(Items listed in a dataset)
-- Opening Marker --
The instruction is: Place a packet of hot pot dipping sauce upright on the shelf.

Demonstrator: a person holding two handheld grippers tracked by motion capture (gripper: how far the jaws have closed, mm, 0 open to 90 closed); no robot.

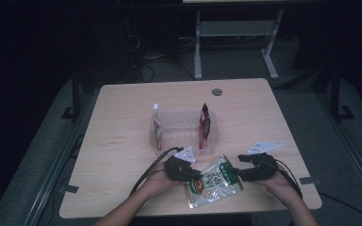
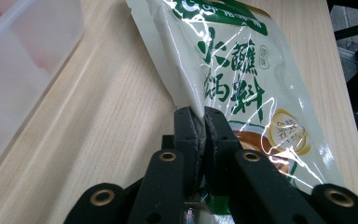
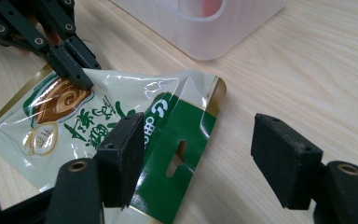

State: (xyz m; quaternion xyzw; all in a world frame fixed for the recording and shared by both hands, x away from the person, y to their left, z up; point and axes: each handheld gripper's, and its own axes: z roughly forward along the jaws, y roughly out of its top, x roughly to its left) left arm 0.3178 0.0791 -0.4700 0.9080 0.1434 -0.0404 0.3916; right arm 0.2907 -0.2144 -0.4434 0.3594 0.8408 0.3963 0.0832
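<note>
A cream and green food pouch (image 1: 214, 181) lies flat near the table's front edge, between the two hands. My left gripper (image 1: 199, 176) is shut on the pouch's left edge; in the left gripper view its jaws pinch the thin film of the pouch (image 2: 233, 70) at the gripper (image 2: 203, 116). My right gripper (image 1: 239, 173) stands open at the pouch's green top end. In the right gripper view the green header of the pouch (image 3: 121, 107) lies under its gap (image 3: 198, 135), untouched by the pads, while the left gripper (image 3: 70, 65) grips the far side.
A clear plastic tub (image 1: 184, 113) stands just beyond the pouch, with a pale sachet (image 1: 157, 127) leaning at its left wall and a red packet (image 1: 204, 123) at its right. The wooden table (image 1: 122, 117) has a round grommet (image 1: 217, 91) at the back.
</note>
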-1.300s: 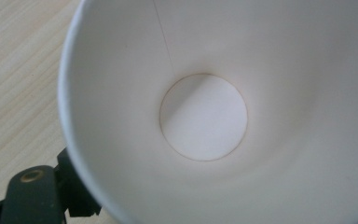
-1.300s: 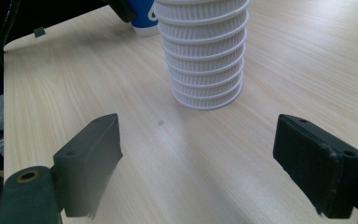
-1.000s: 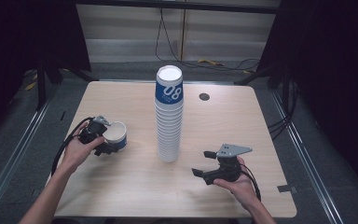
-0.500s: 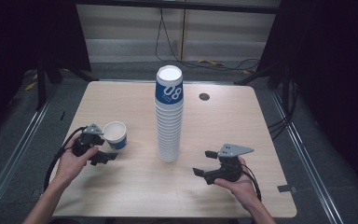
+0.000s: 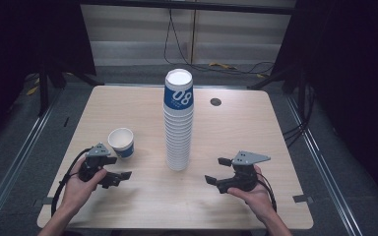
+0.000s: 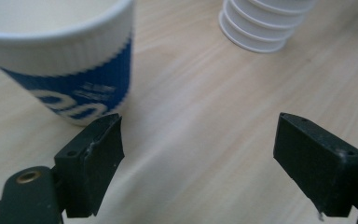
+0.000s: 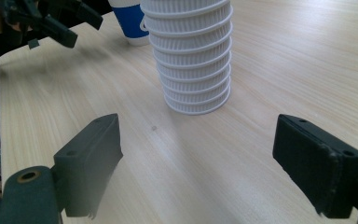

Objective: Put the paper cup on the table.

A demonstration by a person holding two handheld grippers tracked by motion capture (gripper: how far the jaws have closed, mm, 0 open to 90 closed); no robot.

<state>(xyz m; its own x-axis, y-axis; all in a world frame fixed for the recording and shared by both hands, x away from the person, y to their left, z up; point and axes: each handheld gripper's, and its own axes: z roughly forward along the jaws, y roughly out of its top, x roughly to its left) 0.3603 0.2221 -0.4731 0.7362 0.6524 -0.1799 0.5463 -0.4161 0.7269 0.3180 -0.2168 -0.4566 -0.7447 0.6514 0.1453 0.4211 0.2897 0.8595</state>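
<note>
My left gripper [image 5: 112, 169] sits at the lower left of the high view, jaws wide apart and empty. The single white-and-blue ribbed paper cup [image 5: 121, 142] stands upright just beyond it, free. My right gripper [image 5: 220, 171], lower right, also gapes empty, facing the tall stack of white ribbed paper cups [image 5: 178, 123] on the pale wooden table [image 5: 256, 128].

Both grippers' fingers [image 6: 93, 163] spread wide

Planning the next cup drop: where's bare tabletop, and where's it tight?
Bare: the far left corner of the table behind the single cup; the right side between the cup stack and the right edge, apart from a small dark disc; the near strip between the left gripper and right gripper. Tight: between single cup and left gripper.
</note>
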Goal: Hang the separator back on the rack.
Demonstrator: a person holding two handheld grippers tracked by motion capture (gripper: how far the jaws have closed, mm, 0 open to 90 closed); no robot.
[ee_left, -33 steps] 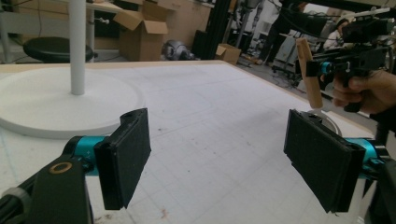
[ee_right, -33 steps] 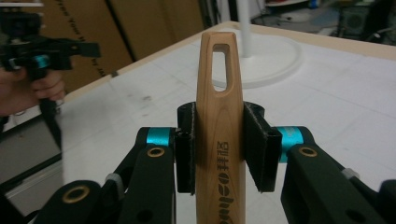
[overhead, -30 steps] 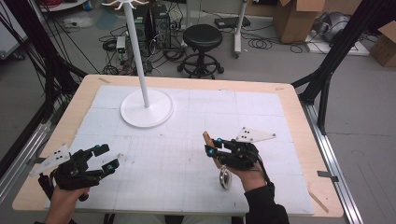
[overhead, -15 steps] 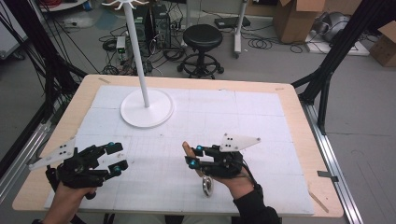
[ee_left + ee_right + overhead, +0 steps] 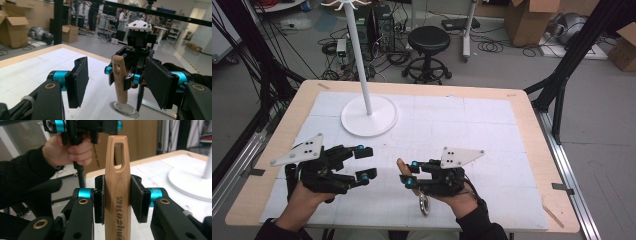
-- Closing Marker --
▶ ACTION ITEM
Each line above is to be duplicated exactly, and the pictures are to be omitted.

▶ REPLY
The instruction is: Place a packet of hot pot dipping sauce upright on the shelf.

Demonstrator: a person holding two handheld grippers tracked by motion capture (gripper: how far the jaws have closed, mm, 0 open to 90 closed); no robot.


State: (xyz m; quaternion xyzw; all in a world frame fixed for the recording and shared by both hands, x away from the person, y to their left, z up; point and axes: each handheld gripper's, and its own axes: z roughly forward along the jaws, y roughly out of its top, x roughly to its left) left arm 0.3178 0.0791 -0.4700 0.9080 0.1434 -0.0404 0.3916; right arm 0.2907 -0.2144 -0.4434 0.3594 0.8408 0.3963 0.0832
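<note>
A cream and green food pouch (image 1: 214, 181) lies flat near the table's front edge, between the two hands. My left gripper (image 1: 199, 176) is shut on the pouch's left edge; in the left gripper view its jaws pinch the thin film of the pouch (image 2: 233, 70) at the gripper (image 2: 203, 116). My right gripper (image 1: 239, 173) stands open at the pouch's green top end. In the right gripper view the green header of the pouch (image 3: 121, 107) lies under its gap (image 3: 198, 135), untouched by the pads, while the left gripper (image 3: 70, 65) grips the far side.
A clear plastic tub (image 1: 184, 113) stands just beyond the pouch, with a pale sachet (image 1: 157, 127) leaning at its left wall and a red packet (image 1: 204, 123) at its right. The wooden table (image 1: 122, 117) has a round grommet (image 1: 217, 91) at the back.
</note>
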-1.300s: 
-1.300s: 
-1.000s: 
-0.500s: 
+0.000s: 
+0.000s: 
+0.000s: 

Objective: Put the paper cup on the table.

A demonstration by a person holding two handheld grippers tracked by motion capture (gripper: how far the jaws have closed, mm, 0 open to 90 closed); no robot.

<state>(xyz m; its own x-axis, y-axis; all in a world frame fixed for the recording and shared by both hands, x away from the person, y to their left, z up; point and axes: each handheld gripper's, and its own axes: z roughly forward along the jaws, y roughly out of its top, x roughly to its left) 0.3603 0.2221 -0.4731 0.7362 0.6524 -0.1799 0.5463 -0.4161 0.7269 0.3180 -0.2168 -0.4566 -0.7447 0.6514 0.1453 0.4211 0.2897 0.8595</state>
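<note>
My left gripper [image 5: 112, 169] sits at the lower left of the high view, jaws wide apart and empty. The single white-and-blue ribbed paper cup [image 5: 121, 142] stands upright just beyond it, free. My right gripper [image 5: 220, 171], lower right, also gapes empty, facing the tall stack of white ribbed paper cups [image 5: 178, 123] on the pale wooden table [image 5: 256, 128].

Both grippers' fingers [image 6: 93, 163] spread wide

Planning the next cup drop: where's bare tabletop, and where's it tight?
Bare: the far left corner of the table behind the single cup; the right side between the cup stack and the right edge, apart from a small dark disc; the near strip between the left gripper and right gripper. Tight: between single cup and left gripper.
</note>
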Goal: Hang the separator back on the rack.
Demonstrator: a person holding two handheld grippers tracked by motion capture (gripper: how far the jaws have closed, mm, 0 open to 90 closed); no robot.
[ee_left, -33 steps] 
[ee_right, -33 steps] 
[overhead, -30 steps] 
[overhead, -15 steps] 
[ee_left + ee_right + overhead, +0 steps] 

What was produced is the complete output.